Brain Waves and Creativity

You might think that you’re most creative when your brain waves are the fastest, but research suggests that alpha waves are actually the best type of brain waves for promoting creativity. In 2018, researchers in London conducted four experiments relating to alpha brain waves, divergent thinking, and creativity and found that subjects with higher levels of alpha-brain-wave activity displayed a greater tendency to make remote associations and demonstrate creative problem-solving skills. 

Figure from study looking at brain waves and creativity
Part A of this figure depicts the topographical distributions of ideas that were rated for remoteness, cleverness, and general creativity. Part B shows the individual alpha peak frequencies as the ideas were generated by the experiment’s participants. Image courtesy of Proceedings of the National Academy of Sciences of the United States of America

Alpha brain waves indicate that the brain is in a state of relaxation, making it less susceptible to intrusive thoughts and outside influences. This makes it easier to come up with original ideas and utilize less habitual routes of thinking—in other words, the brain is free to be creative. 

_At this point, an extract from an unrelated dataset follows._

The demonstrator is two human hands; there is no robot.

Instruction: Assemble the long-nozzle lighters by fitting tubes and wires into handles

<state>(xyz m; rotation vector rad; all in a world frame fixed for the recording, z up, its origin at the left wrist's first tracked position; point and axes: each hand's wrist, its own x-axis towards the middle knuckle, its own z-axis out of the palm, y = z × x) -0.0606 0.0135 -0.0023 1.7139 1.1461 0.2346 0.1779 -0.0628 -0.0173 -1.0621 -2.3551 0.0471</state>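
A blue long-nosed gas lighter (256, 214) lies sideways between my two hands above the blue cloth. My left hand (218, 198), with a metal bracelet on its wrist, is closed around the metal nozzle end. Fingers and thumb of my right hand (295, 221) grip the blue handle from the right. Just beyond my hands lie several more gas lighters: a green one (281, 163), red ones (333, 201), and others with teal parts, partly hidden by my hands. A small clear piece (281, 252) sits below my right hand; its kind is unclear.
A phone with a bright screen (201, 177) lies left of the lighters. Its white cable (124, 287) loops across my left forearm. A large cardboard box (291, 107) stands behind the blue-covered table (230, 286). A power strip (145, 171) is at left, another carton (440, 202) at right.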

Ways to Control Brain Waves 

Because a person’s mental state—and by extension, their mood—is rooted in the type of brain waves that they’re experiencing, researchers have been looking for ways to treat mood disorders by altering brain waves. Because alpha brain waves allow your mind to separate itself from external factors, researchers theorize that inducing alpha waves can help to reduce symptoms of mood disorders like depression. 

Artificial Brain Wave Stimulation

Researchers from the University of North Carolina found that stimulating the brain via a low dose of electricity could enhance alpha-brain-wave activity and boost creativity. Though the study purely functioned as “proof of concept,” the results suggest that artificial brain wave stimulation could potentially treat mood disorders

Graph showing results from using brain wave stimulation to treat mood disorders
The researchers used the Torrance Test of Creative Thinking’s Creativity Index to measure subjects’ levels of creativity. Image courtesy of Cortex

Meditation 

Meditation and mindfulness training are often recommended to patients who have a mood disorder, and the two practices have been shown to stimulate the production of alpha brain waves, meaning that meditation is not only useful for those with mood disorders but also anyone who is looking for a natural means to promote creativity. 

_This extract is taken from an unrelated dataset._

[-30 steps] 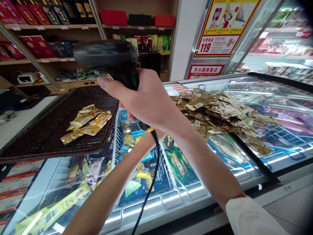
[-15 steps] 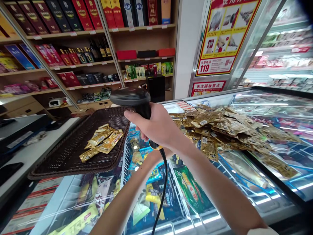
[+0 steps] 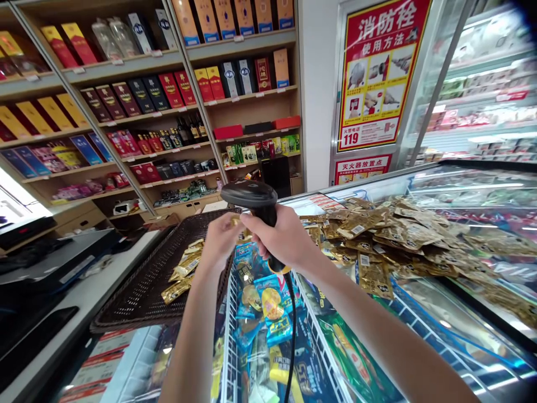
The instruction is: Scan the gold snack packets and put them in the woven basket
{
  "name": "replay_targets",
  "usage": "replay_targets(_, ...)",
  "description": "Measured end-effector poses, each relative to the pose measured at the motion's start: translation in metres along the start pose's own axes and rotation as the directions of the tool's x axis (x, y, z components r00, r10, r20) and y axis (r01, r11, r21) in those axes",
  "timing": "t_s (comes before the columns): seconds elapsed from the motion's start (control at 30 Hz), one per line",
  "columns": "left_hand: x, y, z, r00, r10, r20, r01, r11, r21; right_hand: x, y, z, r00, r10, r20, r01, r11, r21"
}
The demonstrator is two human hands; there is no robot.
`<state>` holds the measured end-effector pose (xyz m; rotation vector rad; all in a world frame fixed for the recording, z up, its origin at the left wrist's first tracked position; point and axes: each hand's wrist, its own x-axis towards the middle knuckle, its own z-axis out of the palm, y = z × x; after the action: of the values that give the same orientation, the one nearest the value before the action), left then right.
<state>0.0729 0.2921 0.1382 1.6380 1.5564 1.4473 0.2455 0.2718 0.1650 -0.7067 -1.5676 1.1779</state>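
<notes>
Well, from the head camera the right hand (image 3: 282, 238) is wrapped firmly around the grip of a black barcode scanner (image 3: 249, 195), its fingers closed and its head tipped up above the hands. The scanner's black cable (image 3: 292, 330) drops down past the wrist. Just beside it, the left hand (image 3: 220, 240) has its fingers drawn together on a gold packet (image 3: 235, 221), though most of that packet is hidden behind them. Both hands hover over the near edge of a dark wicker tray (image 3: 142, 296), where more gold sachets (image 3: 178, 274) lie in a loose group. To the right, a much bigger heap of gold packets (image 3: 403, 235) lies on the glass lid of a chest freezer (image 3: 319, 319), which holds bright bagged frozen snacks (image 3: 268, 308). The tray's left side reaches over a white counter (image 3: 84, 302). Behind it all stand wooden shelves of boxed liquor (image 3: 180, 95), and a red-and-yellow fire hydrant poster (image 3: 377, 78) hangs on the wall.
</notes>
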Motion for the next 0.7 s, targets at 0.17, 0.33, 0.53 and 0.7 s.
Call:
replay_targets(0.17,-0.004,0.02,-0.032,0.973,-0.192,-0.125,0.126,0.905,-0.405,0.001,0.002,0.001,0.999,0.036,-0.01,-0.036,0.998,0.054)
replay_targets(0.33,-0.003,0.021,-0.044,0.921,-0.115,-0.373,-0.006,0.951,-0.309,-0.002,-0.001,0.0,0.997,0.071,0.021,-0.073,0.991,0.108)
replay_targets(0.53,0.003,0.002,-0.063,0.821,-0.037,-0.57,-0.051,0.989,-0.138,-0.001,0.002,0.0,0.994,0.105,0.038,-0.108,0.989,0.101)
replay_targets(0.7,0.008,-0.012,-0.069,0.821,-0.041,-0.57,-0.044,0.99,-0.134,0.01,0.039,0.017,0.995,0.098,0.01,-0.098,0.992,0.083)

During meditation, the practitioner usually works to clear their heads and focus on breath or repeating a certain phrase. And with practice, meditation is able to turn beta brain waves into alpha brain waves, enabling more control over the thought process and establishing the ideal mental state to foster creativity. 

Moving Away From Glorifying the “Tortured Artist” 

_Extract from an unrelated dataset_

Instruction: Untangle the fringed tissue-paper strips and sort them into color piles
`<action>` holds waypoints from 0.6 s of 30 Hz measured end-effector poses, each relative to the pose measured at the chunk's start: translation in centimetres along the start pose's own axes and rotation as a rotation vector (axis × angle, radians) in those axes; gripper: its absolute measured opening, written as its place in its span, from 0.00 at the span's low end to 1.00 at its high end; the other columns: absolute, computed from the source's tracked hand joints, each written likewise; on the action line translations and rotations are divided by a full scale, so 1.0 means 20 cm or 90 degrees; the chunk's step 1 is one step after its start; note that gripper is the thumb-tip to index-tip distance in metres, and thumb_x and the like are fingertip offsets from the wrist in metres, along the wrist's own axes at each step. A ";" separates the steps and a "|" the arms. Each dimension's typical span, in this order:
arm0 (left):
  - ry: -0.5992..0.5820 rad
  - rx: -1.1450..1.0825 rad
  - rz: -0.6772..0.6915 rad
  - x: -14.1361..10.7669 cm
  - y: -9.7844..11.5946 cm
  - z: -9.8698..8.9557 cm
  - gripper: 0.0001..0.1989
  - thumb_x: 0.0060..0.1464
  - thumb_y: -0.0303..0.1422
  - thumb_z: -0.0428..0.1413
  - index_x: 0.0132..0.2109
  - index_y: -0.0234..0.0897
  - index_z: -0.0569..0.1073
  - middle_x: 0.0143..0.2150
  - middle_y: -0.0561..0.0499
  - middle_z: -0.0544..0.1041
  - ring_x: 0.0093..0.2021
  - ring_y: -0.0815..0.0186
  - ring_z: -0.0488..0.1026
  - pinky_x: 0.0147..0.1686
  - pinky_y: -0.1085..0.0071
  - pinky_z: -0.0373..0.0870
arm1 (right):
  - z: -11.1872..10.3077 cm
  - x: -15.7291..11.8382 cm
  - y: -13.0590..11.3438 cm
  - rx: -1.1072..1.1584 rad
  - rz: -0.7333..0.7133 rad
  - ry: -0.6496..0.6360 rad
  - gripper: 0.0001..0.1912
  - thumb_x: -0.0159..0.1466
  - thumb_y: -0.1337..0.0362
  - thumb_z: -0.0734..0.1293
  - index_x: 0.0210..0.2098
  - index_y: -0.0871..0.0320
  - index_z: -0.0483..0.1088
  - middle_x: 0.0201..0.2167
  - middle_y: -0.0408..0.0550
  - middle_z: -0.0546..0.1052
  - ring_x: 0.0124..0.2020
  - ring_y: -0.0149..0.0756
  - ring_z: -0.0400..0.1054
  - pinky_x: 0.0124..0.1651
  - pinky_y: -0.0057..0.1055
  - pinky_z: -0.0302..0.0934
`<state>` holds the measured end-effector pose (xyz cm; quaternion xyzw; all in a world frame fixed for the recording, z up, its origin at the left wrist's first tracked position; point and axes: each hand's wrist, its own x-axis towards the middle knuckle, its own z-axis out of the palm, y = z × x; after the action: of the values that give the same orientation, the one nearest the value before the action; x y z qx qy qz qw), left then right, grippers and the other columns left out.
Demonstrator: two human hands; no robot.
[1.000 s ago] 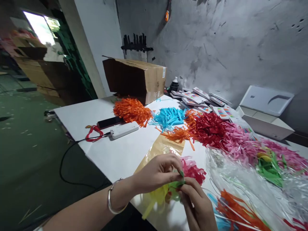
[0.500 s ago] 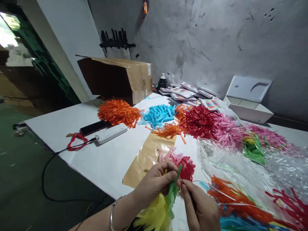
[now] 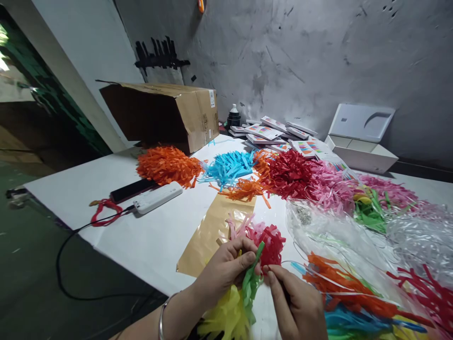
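The left hand (image 3: 231, 259) pinches the green tassel (image 3: 250, 288) by its narrow twisted top, over the near part of the surface (image 3: 148, 236); the yellow tassel (image 3: 226, 311) hangs just below that hand. The right hand (image 3: 297, 300) has thumb and forefinger pressed together, apparently on a thin string, right beside the green one. If the left grip loosens, the twist could unwind and the strips splay; a hard tug could tear them, since they look like thin paper. The red-pink tassel (image 3: 271, 243) lies just beyond the fingers, so its fringe could get caught up in the work. Farther right, the string passes near loose orange strips (image 3: 339, 281) and a plastic bag (image 3: 336, 231), where pulling might snag it or drag them along.
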<state>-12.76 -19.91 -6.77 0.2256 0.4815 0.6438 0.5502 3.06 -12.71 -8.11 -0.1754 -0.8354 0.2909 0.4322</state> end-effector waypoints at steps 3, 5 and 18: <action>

Romanticizing mental illness is a harmful phenomenon that, unfortunately, comes in many forms, especially within the context of popular culture. The “tortured artist” trope isn’t new—it’s existed since society began to perceive art as a nontraditional lifestyle. In fact, some artists have even embraced the label and claim that their ability to create stems from inner turmoil. And while art certainly can be used as a healthy coping mechanism, the idea that an artist must suffer in order to produce good work is a harmful stereotype that encourages avoiding or abandoning treatment, which is always dangerous. 

Creativity is a beneficial outlet for everyone, whether they have a mood disorder or not. Furthermore, receiving treatment for a mood disorder doesn’t make a person less creative or inhibit their ability to pursue art—and the patterns researchers have found in brain waves support this statement. 

As we learn more about the brain, we have a responsibility to change the ways that we think and talk about mental health, as well as the way that we portray it in the media. The tortured artist is one of the many misrepresentations that we need to move away from as we work to reverse the stigma surrounding mental illness.